As she put it: "I've really seen the team kind of lose focus on working as one or team selling and more of kind of like a what's mine versus working together."
If you're nodding your head right now, you're not alone. Territory disputes are one of the most destructive forces in sales organizations, and they're costing companies their collaborative culture and their best deals.

The Psychology Behind Sales Territory Wars
Here's the brutal truth about salespeople: we're wired to win. And when territories overlap, that competitive drive turns inward, creating internal battles that hurt everyone.
I learned this lesson the hard way when I was a VP of sales managing local and regional account executives. We had big regional accounts sitting in local territories, and the fighting was relentless. Local reps would work around the system, hide opportunities, and go through back doors to protect "their" accounts.
The result? We lost major deals because the wrong person with insufficient skills was working them solo, or we'd win the business only to have explosive commission disputes after the fact.
But here's what shocked me most: When we gave people the choice between money or credit on the ranking report, they fought harder over the credit than the commission. They'd take 100% of the money but wage war over who got recognition for closing the deal.
That tells you everything you need to know about sales psychology. It's not just about money—it's about winning, recognition, and status.

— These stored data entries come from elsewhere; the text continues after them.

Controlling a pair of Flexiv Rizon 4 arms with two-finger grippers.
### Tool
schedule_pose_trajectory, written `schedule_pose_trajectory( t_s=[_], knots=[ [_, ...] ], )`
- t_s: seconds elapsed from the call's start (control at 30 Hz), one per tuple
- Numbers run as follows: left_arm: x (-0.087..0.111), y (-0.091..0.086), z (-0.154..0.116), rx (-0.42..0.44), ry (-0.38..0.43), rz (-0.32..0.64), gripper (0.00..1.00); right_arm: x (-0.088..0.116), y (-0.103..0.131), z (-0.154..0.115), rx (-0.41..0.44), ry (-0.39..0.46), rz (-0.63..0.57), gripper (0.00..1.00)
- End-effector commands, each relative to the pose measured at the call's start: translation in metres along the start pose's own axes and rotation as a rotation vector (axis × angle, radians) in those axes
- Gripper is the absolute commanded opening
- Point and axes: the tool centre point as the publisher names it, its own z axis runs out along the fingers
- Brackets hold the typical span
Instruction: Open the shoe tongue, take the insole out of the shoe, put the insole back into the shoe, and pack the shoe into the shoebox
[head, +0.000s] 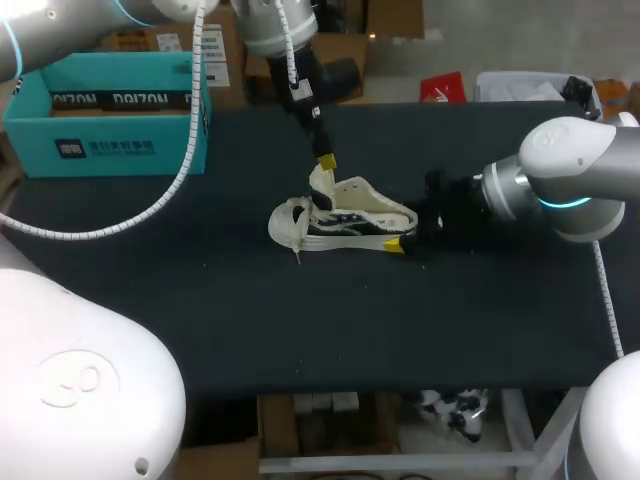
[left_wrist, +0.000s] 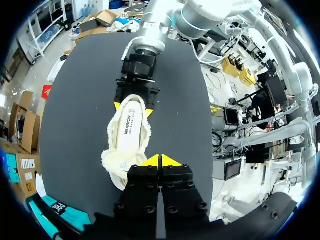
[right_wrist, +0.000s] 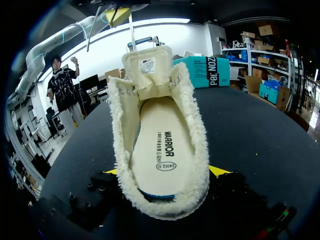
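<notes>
A cream fleece-lined shoe (head: 350, 215) with black stripes stands mid-table, toe to the left. Its white insole (right_wrist: 160, 140) lies inside. The tongue (right_wrist: 147, 67) stands upright. Just above it, my left gripper (head: 326, 162) is shut on a thin white strip that rises from the tongue's top; in its own view the fingers (left_wrist: 160, 161) are pressed together over the shoe (left_wrist: 129, 135). My right gripper (head: 400, 235) holds the heel, a yellow tip on either side of it (right_wrist: 165, 171).
A teal shoebox (head: 105, 115) stands open at the table's back left corner. The shoe's laces (head: 290, 225) lie loose by the toe. The black table (head: 200, 300) is bare in front of the shoe.
</notes>
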Motion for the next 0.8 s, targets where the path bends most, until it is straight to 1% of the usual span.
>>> schedule_pose_trajectory(
  t_s=[0.03, 0.1, 0.13, 0.2, 0.23, 0.3, 0.33, 0.43, 0.6, 0.67, 0.8],
  knots=[
    [-0.016, -0.02, 0.028, -0.198, 0.055, 0.296, 0.0, -0.002, -0.011, 0.006, -0.002, 0.003, 0.001, 0.0],
    [-0.023, -0.023, 0.038, -0.234, 0.027, 0.304, 0.0, -0.002, -0.011, 0.006, -0.002, 0.003, 0.001, 0.0],
    [-0.028, -0.024, 0.042, -0.23, 0.04, 0.325, 0.0, -0.002, -0.011, 0.006, -0.002, 0.003, 0.001, 0.0],
    [-0.037, -0.026, 0.05, -0.238, 0.027, 0.327, 0.0, -0.002, -0.011, 0.006, -0.002, 0.003, 0.001, 0.0],
    [-0.041, -0.027, 0.053, -0.23, 0.043, 0.342, 0.0, -0.002, -0.011, 0.006, -0.002, 0.003, 0.001, 0.0],
    [-0.048, -0.027, 0.059, -0.23, 0.036, 0.342, 0.0, -0.002, -0.011, 0.006, -0.002, 0.003, 0.001, 0.0],
    [-0.049, -0.025, 0.062, -0.214, 0.054, 0.351, 0.0, -0.002, -0.011, 0.006, -0.002, 0.003, 0.001, 0.0],
    [-0.053, -0.02, 0.072, -0.196, 0.056, 0.357, 0.0, -0.002, -0.011, 0.006, -0.002, 0.003, 0.001, 0.0],
    [-0.053, -0.013, 0.088, -0.159, 0.04, 0.335, 0.0, -0.002, -0.011, 0.006, -0.002, 0.003, 0.001, 0.0],
    [-0.052, -0.011, 0.095, -0.156, 0.04, 0.34, 0.0, -0.002, -0.011, 0.006, -0.002, 0.003, 0.001, 0.0],
    [-0.052, -0.007, 0.11, -0.177, 0.032, 0.345, 0.0, -0.002, -0.011, 0.006, -0.002, 0.003, 0.001, 0.0]
  ],
)
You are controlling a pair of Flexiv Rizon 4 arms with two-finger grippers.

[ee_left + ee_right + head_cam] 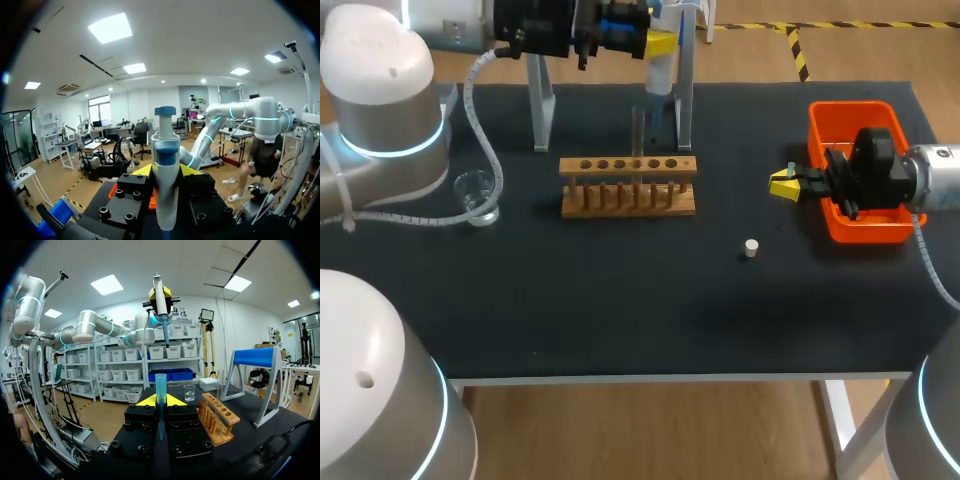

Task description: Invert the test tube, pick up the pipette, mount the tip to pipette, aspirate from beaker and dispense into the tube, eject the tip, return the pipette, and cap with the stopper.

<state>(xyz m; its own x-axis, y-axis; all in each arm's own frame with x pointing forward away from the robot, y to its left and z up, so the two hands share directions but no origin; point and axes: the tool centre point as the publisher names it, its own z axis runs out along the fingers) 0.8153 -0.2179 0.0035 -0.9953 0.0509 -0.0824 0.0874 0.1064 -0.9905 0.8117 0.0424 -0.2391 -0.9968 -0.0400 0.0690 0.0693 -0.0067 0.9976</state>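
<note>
My left gripper [660, 42] is raised over the back of the table, shut on the white and blue pipette [661, 68], which hangs upright with its nozzle down. In the left wrist view the pipette [165, 165] stands between the fingers of the left gripper [166, 172]. My right gripper [783, 183] sits beside the orange bin [868, 231], shut on a blue pipette tip [160, 392] that stands upright between the yellow tips of the right gripper [160, 402]. A clear test tube [637, 128] stands in the wooden rack [628, 186]. The glass beaker [475, 196] is at the left, and the small white stopper [751, 248] lies on the mat.
The pipette stand [541, 110] with its metal legs rises behind the rack. Left arm cabling [485, 140] loops down by the beaker. The black mat [620, 300] stretches in front of the rack to the table's front edge.
</note>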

The Real Cost of Territorial Thinking
Territory disputes don't just create uncomfortable team meetings. They destroy your sales effectiveness in three critical ways:
Lost Deal Value: When the wrong rep works a deal alone because they're protecting their turf, you lose the collective expertise that could close bigger opportunities.
Relationship Damage: Customers get confused when multiple reps approach them without coordination, making your organization look disorganized and unprofessional.
Top Performer Exodus: Your best salespeople get frustrated with the politics and infighting, leading them to seek opportunities at companies with better team cultures.
The companies that figure this out win big. The ones that don't hemorrhage talent and revenue to organizations that actually know how to build high-performing sales teams.

The Solution: Strategic Commission Pools and Clear Ownership
For Kayla's HOA challenge—and similar overlapping territory situations—here's the framework that actually works:
Assign Relationship Ownership: The rep with the core relationship (the HOA headquarters contact) owns account retention and expansion. They're responsible for keeping that account long-term and get compensated accordingly.
Create Local Opportunity Roles: Local reps in each territory focus on building relationships with on-site contacts—facility managers, groundskeepers, community center staff. They get compensated for new project acquisition and spot opportunities within their geographic area.
Implement Commission Pools: Instead of fighting over who gets what percentage, create a commission pool for each major account.